→ **Your task**
In the listing below, a line holding "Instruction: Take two" and a line holding "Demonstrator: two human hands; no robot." mark the range. Retype both exactly, with all lines between them.

= Beginning of Section =

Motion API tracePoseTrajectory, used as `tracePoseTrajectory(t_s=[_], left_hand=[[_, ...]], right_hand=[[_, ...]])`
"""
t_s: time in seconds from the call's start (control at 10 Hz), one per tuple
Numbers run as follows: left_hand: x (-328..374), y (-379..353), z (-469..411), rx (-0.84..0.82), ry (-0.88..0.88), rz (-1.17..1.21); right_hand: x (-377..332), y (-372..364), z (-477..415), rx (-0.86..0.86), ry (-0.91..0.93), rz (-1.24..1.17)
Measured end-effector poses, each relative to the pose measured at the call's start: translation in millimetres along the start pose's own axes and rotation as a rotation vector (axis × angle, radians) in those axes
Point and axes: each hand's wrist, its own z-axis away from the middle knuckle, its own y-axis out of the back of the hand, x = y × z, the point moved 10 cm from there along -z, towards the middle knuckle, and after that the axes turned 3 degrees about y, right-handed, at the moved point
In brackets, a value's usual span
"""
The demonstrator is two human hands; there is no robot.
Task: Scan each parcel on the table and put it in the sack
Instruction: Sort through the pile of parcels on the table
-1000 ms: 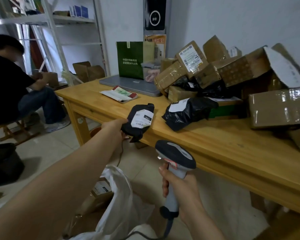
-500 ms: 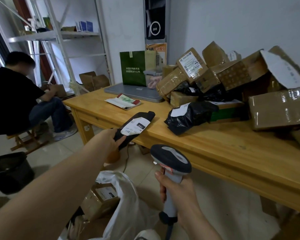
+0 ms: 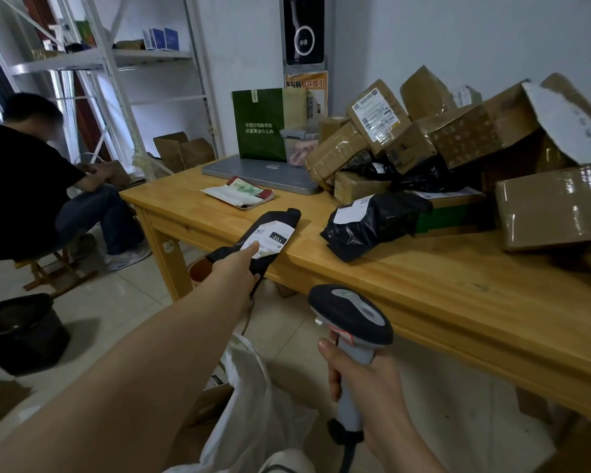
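My left hand (image 3: 238, 264) holds a flat black parcel (image 3: 270, 230) with a white label up, over the near edge of the wooden table (image 3: 458, 302). My right hand (image 3: 362, 377) grips a grey handheld scanner (image 3: 350, 319), its head pointing towards that parcel from below right. A white sack (image 3: 249, 411) stands open on the floor under my arms, with cardboard boxes inside. A second black bag parcel (image 3: 372, 221) lies on the table. Behind it is a heap of cardboard parcels (image 3: 458, 138).
A closed laptop (image 3: 263, 174), a green paper bag (image 3: 260, 128) and a booklet (image 3: 239, 196) sit at the table's far left. A person in black (image 3: 24, 186) sits on a stool at left by metal shelves (image 3: 99, 59). A black bin (image 3: 17, 329) stands on the floor.
My left hand has tilted the black parcel flatter, label facing up, and brought it over the table edge. The scanner in my right hand has stayed roughly in place.
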Motion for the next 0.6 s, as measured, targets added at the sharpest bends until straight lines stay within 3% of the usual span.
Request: tracePoseTrajectory(t_s=[0.1,0.2,0.3,0.6], left_hand=[[-3.4,-0.9,-8.3,0.077,0.141,-0.150],[14.6,-0.1,-6.2,0.103,0.082,-0.300],[45.0,21.1,5.1,0.244,0.019,-0.397],[191.3,9.6,94.5,0.102,-0.438,-1.007]], right_hand=[[-1.3,-0.9,1.9,-0.017,-0.002,0.010],[-2.1,-0.2,2.1,-0.013,-0.005,0.005],[-4.1,-5.1,0.4,-0.023,0.010,0.020],[-43.6,-62.3,10.5,-0.207,0.158,0.059]])
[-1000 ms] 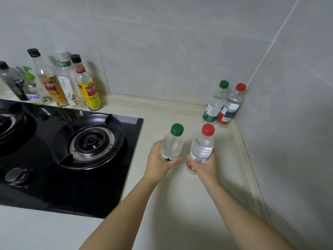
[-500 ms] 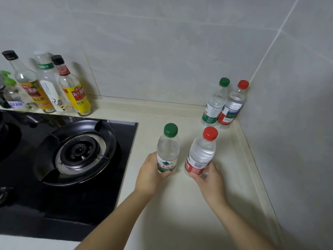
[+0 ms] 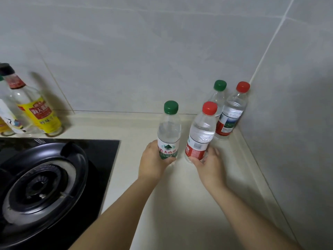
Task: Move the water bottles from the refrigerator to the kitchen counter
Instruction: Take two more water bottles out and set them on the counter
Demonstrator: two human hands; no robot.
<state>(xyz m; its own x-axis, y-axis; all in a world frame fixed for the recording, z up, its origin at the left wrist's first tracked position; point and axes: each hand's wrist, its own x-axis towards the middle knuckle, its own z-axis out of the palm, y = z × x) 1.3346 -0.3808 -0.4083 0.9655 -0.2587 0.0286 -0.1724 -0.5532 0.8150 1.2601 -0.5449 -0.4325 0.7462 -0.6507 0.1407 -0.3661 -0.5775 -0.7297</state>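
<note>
Now I'm gripping green-cap bottle (image 3: 169, 130) w/ left hand (image 3: 153, 163), tilted red-cap bottle (image 3: 201, 134) w/ right hand (image 3: 209, 165), low by labels, prob. to stand both nr counter (image 3: 180, 204)'s back-right corner beside other pair (image 3: 232, 112).

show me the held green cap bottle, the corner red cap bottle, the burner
held green cap bottle (image 3: 169, 129): head view, clear body
corner red cap bottle (image 3: 228, 123): head view, label
burner (image 3: 36, 186): head view, centre
</note>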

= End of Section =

→ **Exercise solution**
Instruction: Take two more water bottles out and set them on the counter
Demonstrator: two human hands; no robot.

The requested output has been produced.